School of Electronic Engineering and Computer Science

Ali Fahmi

Ali Fahmi has a Bachelor’s degree in Industrial Engineering and a Master’s in Management Engineering. He is now studying a PhD in Computer Science at Queen Mary and is a member of the Risk and Information Management Research Group.

Why did you choose to study for a PhD at Queen Mary?
A couple of years ago, I came across an alumnus of the School of Electronic Engineering and Computer Science (EECS) at Queen Mary presenting his PhD thesis. I searched EECS webpages and discovered many professional research groups and sophisticated researchers with high cited publications, which led me to find my current supervisor and finally apply for PhD.


What is your PhD topic?
I’m doing a PhD in Computer Science and I am working on an intelligent system for diagnosis and remote monitoring and control of chronic diseases using graphical probabilistic models called Bayesian networks. We collaborate with doctors and personally I’m paired to a medical research fellow to realize this interdisciplinary work.

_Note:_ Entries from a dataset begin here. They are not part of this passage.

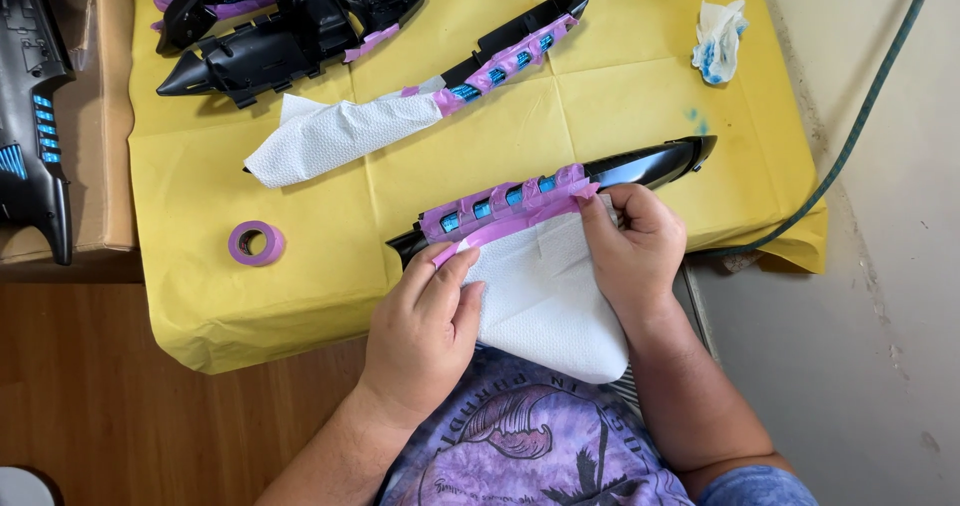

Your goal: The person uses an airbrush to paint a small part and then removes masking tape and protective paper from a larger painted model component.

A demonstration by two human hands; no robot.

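Observation:
A long black plastic part (650, 162) with blue slots lies across the near edge of the yellow paper-covered table (300, 296). Purple masking tape (500, 206) covers its left half, and a white paper towel (545, 296) hangs from the tape toward me. My left hand (425, 316) presses the tape's left end and the towel's edge with its fingertips. My right hand (635, 246) pinches the tape's right end against the part.
A purple tape roll (255, 243) sits left of my hands. A second taped part with a paper towel (400, 121) lies further back. Black shell pieces (290, 26) are at the far left, a stained wad of tissue (718, 38) at the far right.

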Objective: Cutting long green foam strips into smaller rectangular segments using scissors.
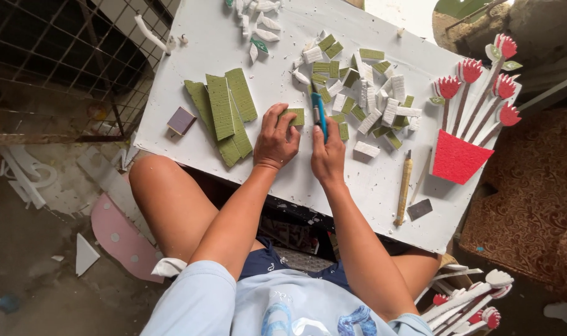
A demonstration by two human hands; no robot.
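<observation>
Our left hand (pixel 276 138): palm down, fingers spread and pressing. Our right hand (pixel 328 151): fist-curled, gripping. Both forearms extended forward, converging.

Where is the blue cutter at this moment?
In the head view, the blue cutter is in the right hand, mid-board, beside the small green piece under the left hand.

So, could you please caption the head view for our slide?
Left hand steadies a green strip while right hand cuts it with a blue knife.
</observation>
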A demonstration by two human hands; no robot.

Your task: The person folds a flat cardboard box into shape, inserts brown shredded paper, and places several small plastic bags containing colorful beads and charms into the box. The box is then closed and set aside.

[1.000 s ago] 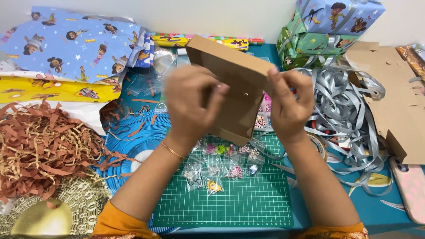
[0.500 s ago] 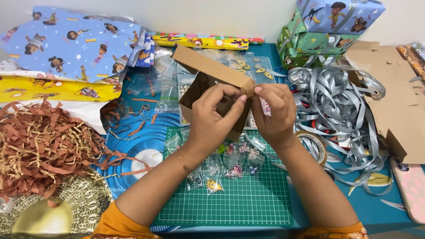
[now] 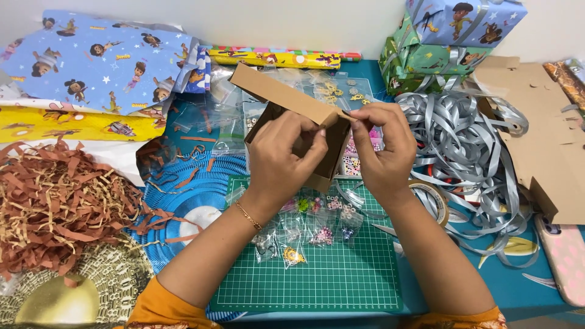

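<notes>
A small brown cardboard box with its lid flap raised is held above the green cutting mat. My left hand grips the box's front wall, fingers curled into its opening. My right hand pinches the box's right corner near the flap. Beneath both hands, several small clear bags of coloured beads lie on the mat.
Brown paper shred lies at the left, patterned wrapping paper behind it. A tangle of silver ribbon, a tape roll, flat cardboard, wrapped gift boxes and a phone fill the right.
The box has been lowered and turned so its opening faces me with the flap up. Both hands shifted from its back sides to its front wall and right corner.
</notes>
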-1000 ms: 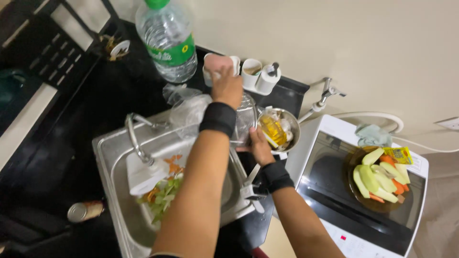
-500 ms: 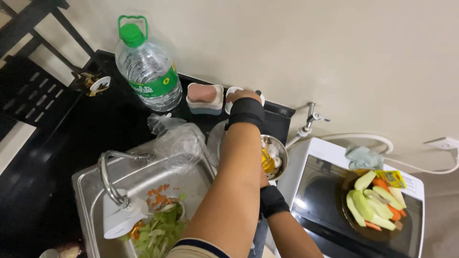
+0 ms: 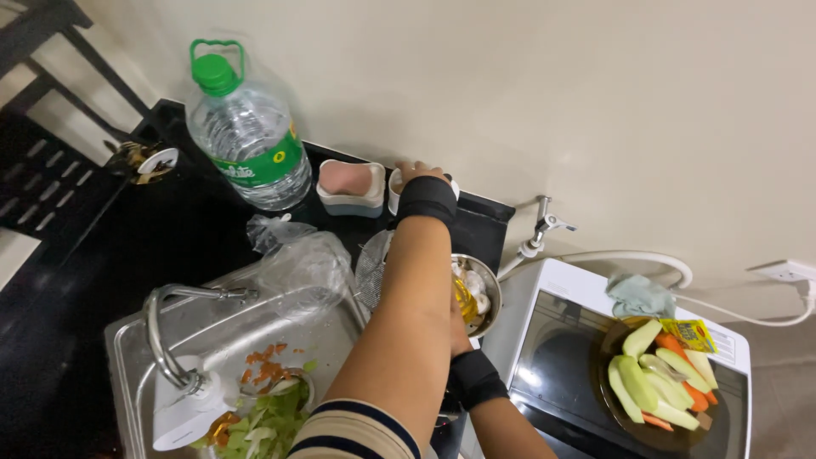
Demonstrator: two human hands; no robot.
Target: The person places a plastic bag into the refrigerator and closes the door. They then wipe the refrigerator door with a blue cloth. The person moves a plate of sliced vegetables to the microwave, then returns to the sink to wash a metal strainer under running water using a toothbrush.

How does your research group support your research?
I’m a member of the Risk and Information Management (RIM) group at EECS. My supervisors professionally support me through one-to-one and group meetings on a weekly basis. Other members of our group including academics and PhD students are actually helpful, supportive, and friendly.


What are the best things about the programme?
As a member of a cross-school project and working with researchers from different backgrounds, I am improving both my scientific abilities and cooperation skills.

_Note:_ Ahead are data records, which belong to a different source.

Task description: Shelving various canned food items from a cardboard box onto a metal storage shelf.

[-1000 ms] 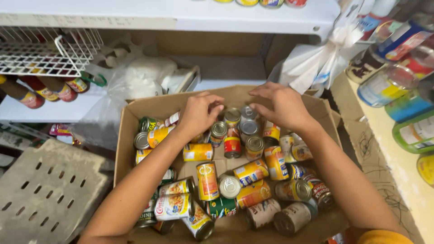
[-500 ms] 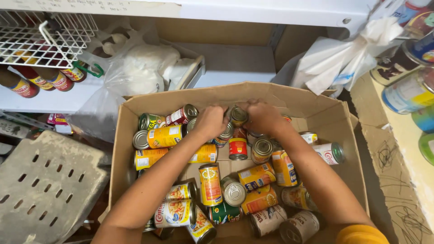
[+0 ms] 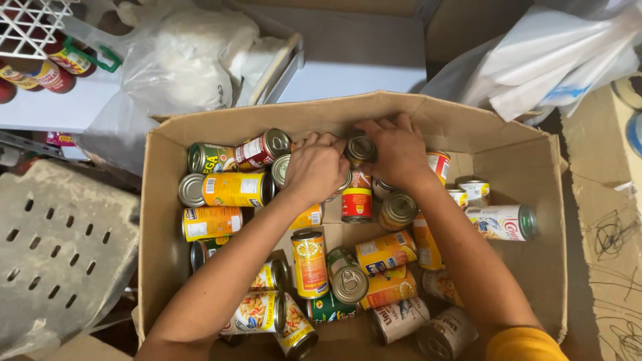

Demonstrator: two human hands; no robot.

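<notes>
Cans (image 3: 309, 262), roughly twenty-five, under two hands (image 3: 354, 160)

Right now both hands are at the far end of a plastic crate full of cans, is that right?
Not quite: the head view shows a cardboard box, not a plastic crate. Both the left hand and right hand are at its far end among the cans.

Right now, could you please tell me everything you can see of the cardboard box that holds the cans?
The cardboard box is plain brown corrugated card, open at the top, its flaps folded outward and its edges worn. It stands between a grey perforated crate and white plastic bags. Inside lie many tins, most on their sides, a few upright, with bare card floor showing near the middle. Both forearms reach in over the near edge; the left hand and right hand meet at a small can near the far wall.
</notes>
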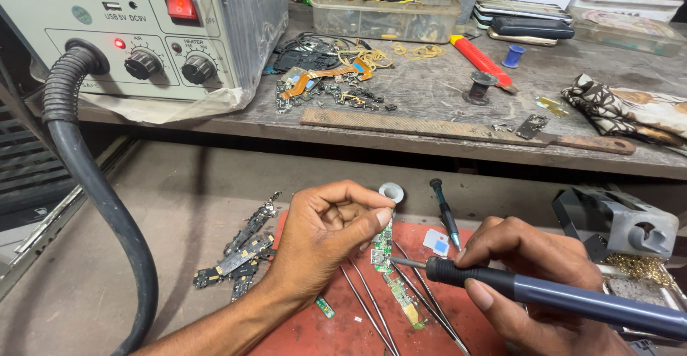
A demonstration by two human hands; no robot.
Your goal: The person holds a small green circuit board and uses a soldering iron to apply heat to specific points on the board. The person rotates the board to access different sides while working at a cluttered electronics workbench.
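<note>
My left hand (325,238) is curled over the red work mat (315,334), its thumb and forefinger pinching the top of a narrow green circuit board (384,247) that lies on the mat. My right hand (533,274) grips a soldering iron with a blue-grey handle (572,299); the iron's metal tip (402,261) touches the board from the right. A second green board strip (404,300) lies just below. Thin metal tweezers (372,313) lie across the mat under both hands.
A hot-air station (136,27) with a black hose (93,184) stands on the upper shelf at left. Board scraps (240,256), a small screwdriver (445,213), a solder roll (391,191) and an iron stand (622,223) surround the mat. The shelf holds a file (444,127), parts and a clear box (386,12).
</note>
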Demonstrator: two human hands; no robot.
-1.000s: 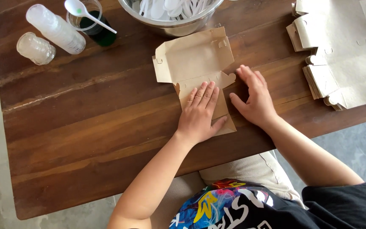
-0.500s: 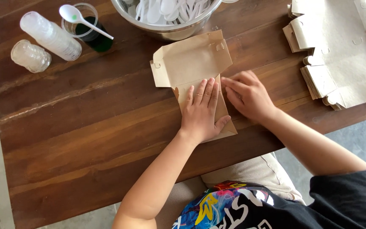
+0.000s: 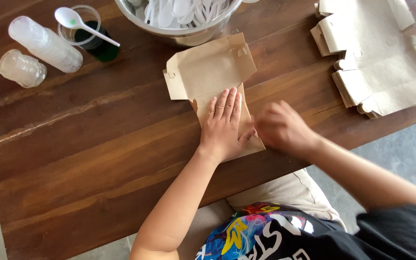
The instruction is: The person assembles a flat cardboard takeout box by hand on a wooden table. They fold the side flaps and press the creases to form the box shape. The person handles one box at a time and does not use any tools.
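Left hand (image 3: 225, 126) flat, fingers spread, pinning carton blank (image 3: 214, 77) as before — right hand (image 3: 281, 129) since slid off its edge, blurred, loosely curled, holding nothing — crease apparently pressed.

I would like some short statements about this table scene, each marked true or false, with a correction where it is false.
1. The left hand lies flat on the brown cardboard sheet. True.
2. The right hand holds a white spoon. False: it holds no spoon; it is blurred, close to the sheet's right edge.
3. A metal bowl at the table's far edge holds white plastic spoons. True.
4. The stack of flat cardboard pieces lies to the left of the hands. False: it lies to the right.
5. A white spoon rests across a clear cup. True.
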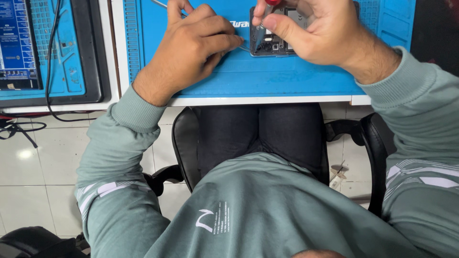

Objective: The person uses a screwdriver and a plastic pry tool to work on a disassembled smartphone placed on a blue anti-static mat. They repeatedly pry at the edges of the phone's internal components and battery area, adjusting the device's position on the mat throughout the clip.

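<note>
An opened phone (273,44) with its inner parts showing lies on a blue work mat (248,76) at the table's near edge. My left hand (193,45) rests on the mat just left of the phone, fingers curled around thin metal tweezers (162,5) whose tip reaches the phone's left side. My right hand (311,31) covers the phone's upper right and pinches a red-handled screwdriver (267,9), its shaft pointing down into the phone. Much of the phone is hidden under my right hand.
A second blue mat in a black tray (71,57) sits at the left, with a dark blue device (16,43) and a black cable (50,62) across it. Below are my lap, a black office chair (373,143) and a white tiled floor (28,157).
</note>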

How would you describe Queen Mary in terms of teaching excellence, innovation, academic and study facilities?
The academics of Queen Mary are literally excellent in teaching and doing research, and the university supplies all study facilities and up-to-date education systems.


What’s your favourite place on campus?
The main campus is located next to the Regent’s Canal with beautiful views, where people gather together and enjoy their time.


What’s the most interesting thing you’ve done on your programme so far?
Working on a real world problems along with computer scientists, medics and volunteer patients has made me feel confident that science can actually make life easier for people. Alongside my study, I attend various workshops presented by Queen Mary to improve our skills of interaction, communication, public engagement and so on.


How is studying for your PhD at Queen Mary preparing you for your future?
The opportunity of studying PhD at Queen Mary is not only providing me with research skills, but also is giving me the chance to expand my professional network, which will support my future career.